Tuesday 30 October 2012

BEETHOVEN PIANO CONCERTO NO.4 / Orchestra of the Music Makers / Review



BEETHOVEN PIANO CONCERTO NO.4
Orchestra of the Music Makers
Yong Siew Toh Conservatory
Sunday (28 October 2012)
 
This review was published in The Straits Times on 30 October 2012 with the title "An enjoyable musical experiment".

It all started with the idea of an experiment; a young orchestra working with an experienced professor and concert pianist in a repertoire work in which the novice players had never previously encountered. With only one prior rehearsal, and one public discussion in front of symposium delegates, a concert performance of Beethoven’s Fourth Piano Concerto was ready to go.

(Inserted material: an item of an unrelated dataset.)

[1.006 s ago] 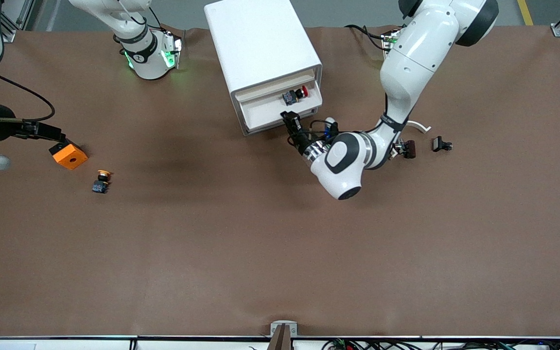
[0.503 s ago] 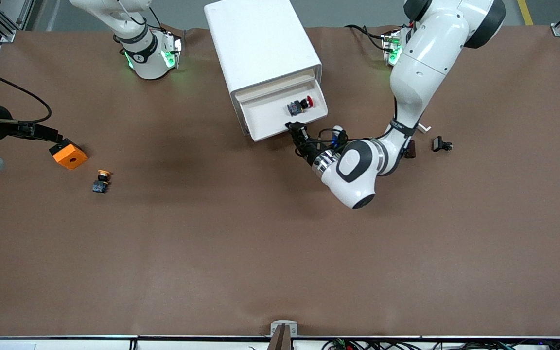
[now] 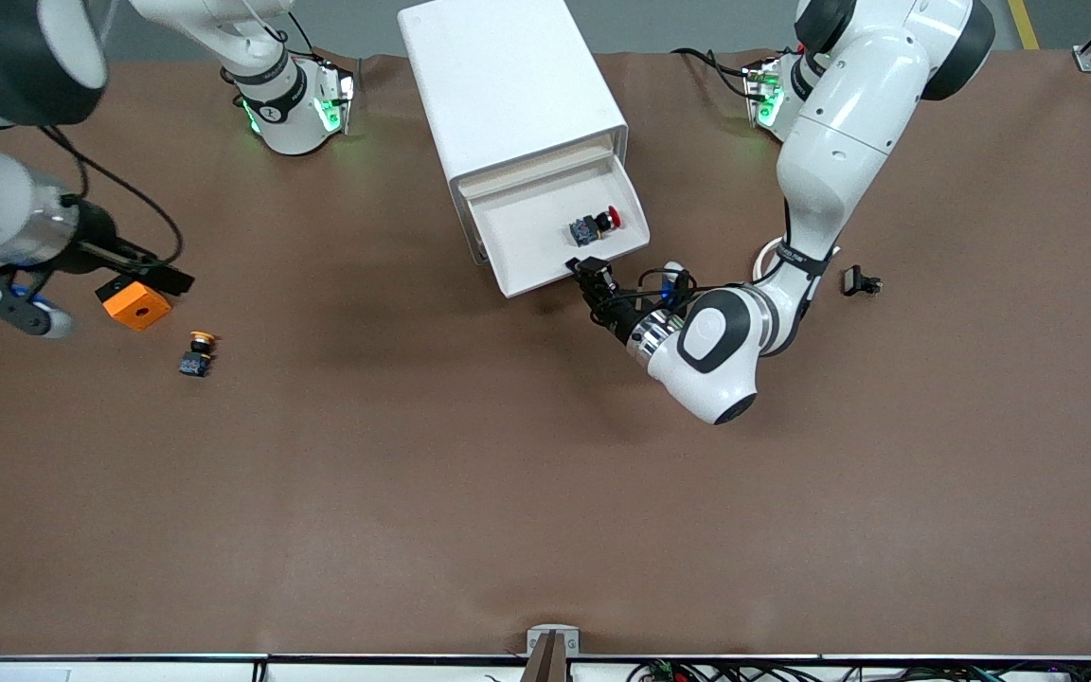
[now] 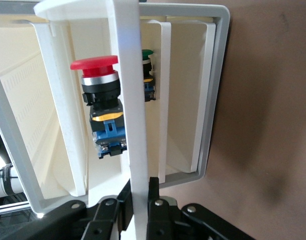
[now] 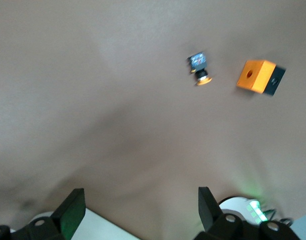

All this suggests sure-fire recipes of an impending disaster, but reality was kinder. Before the performance began, the Queensland-based piano pedagogue Stephen Emmerson briefly elucidated on the interpretation of the work’s second movement. Although it is Beethoven’s shortest concerto movement, it is also his most evocative.

 


The stark music was a representation of Orpheus taming the Furies on his passage to the Underworld, with singing that soothed the wounded breast. It was with this notion in mind that instructed the concerto’s opening bars, unusually played by solo piano. Emmerson entered with a rolled G major chord, a liberty taken that seems to replicate notes played on a lyre, and his brief solo was taken at a deliberate and leisurely pace.

Then the strings quietly registered in a remote B major, possibly one of Beethoven’s boldest and most inspired gambits. This sense of apparent disorientation catches the ear, but soon the orchestra settled comfortably into what is regarded his interpretatively most challenging concerto.

Unlike the Third or Fifth Concertos, the Fourth has a relatively un-showy piano part that is so well integrated with the orchestra and doubly difficult to pull off. In places, Emmerson struggled and stumbled, but the pace of the work never faltered, the orchestra expertly kept on track by conductor Chan Tze Law’s direction.

 


Comparisons will be made with The Philharmonic Orchestra’s recent Beethoven cycle, and it has to be said that Lim Yan’s technique was far more secure than this rough and ready account. Like Lim, Emmerson played his own very well written cadenzas for the outer movements. The first movement cadenza worked on decorative figures and subsidiary themes idiomatically while the finale’s was brief, cogent and attention grabbing.

Remarkable also was the seating arrangement, which had the pianist facing both conductor and audience, and surrounded by woodwinds. Given one or two to a part, the winds were in effect secondary soloists, and were accorded that distinction. They acquitted themselves well, contributing to the overall successes of the performance.

Admission was free to this Performer’s Voice Symposium concert, but the audience was in no way made to feel like guinea pigs in this musical trial. They, this listener and the young musicians mostly enjoyed themselves, suffering no side effects along the way.